Exact copies of all the lines below are required, with the pictures omitted.

→ Data excerpt:
+---+
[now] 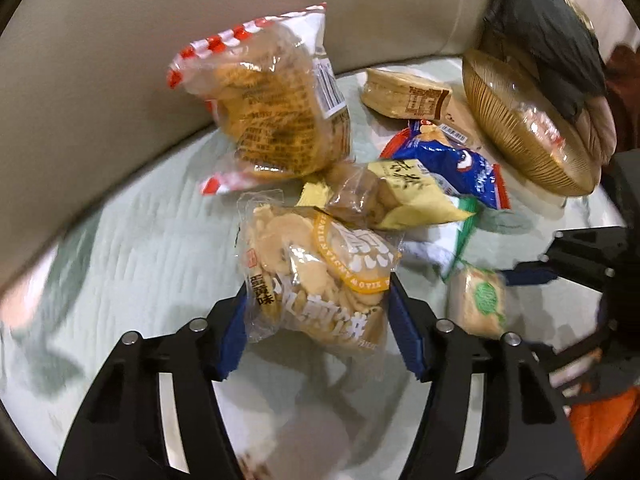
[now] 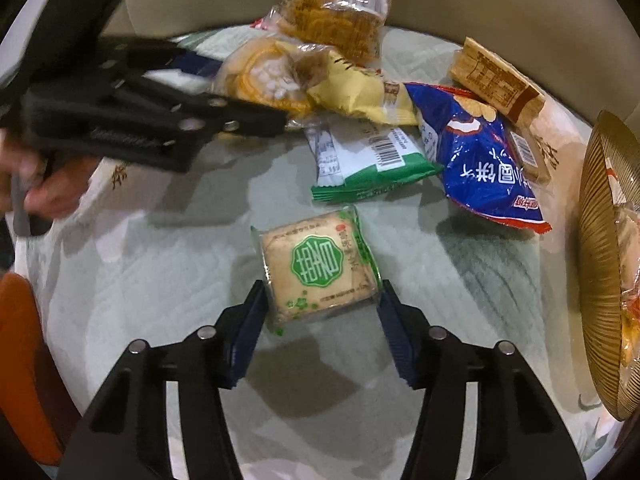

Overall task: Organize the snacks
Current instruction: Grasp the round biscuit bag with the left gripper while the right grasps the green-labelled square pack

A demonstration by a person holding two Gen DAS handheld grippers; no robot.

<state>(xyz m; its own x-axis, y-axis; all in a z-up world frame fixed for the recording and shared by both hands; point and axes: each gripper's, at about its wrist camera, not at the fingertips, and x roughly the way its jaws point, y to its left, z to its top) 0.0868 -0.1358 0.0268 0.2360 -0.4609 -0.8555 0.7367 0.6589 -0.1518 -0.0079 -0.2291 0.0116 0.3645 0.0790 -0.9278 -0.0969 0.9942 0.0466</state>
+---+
→ Exercise output:
[now] 
[now] 

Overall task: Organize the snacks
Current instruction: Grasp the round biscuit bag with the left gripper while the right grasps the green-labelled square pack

A demonstration by a person holding two Gen DAS handheld grippers; no robot.

<state>(xyz m; its own x-axis, y-axis; all in a z-up world frame fixed for the recording and shared by both hands; point and axes: each gripper's, at about its wrist camera, not at the fingertips, and x roughly the way its jaws point, y to its left, z to its top) 0.0868 -0.1358 0.0268 0.2360 -0.4609 -0.8555 0.7367 0.6589 -0.1518 -0.0079 -0.2291 0.0116 0.3645 0.0790 -0.9278 -0.0969 0.9942 0.0466</state>

No more output is needed for this exercise.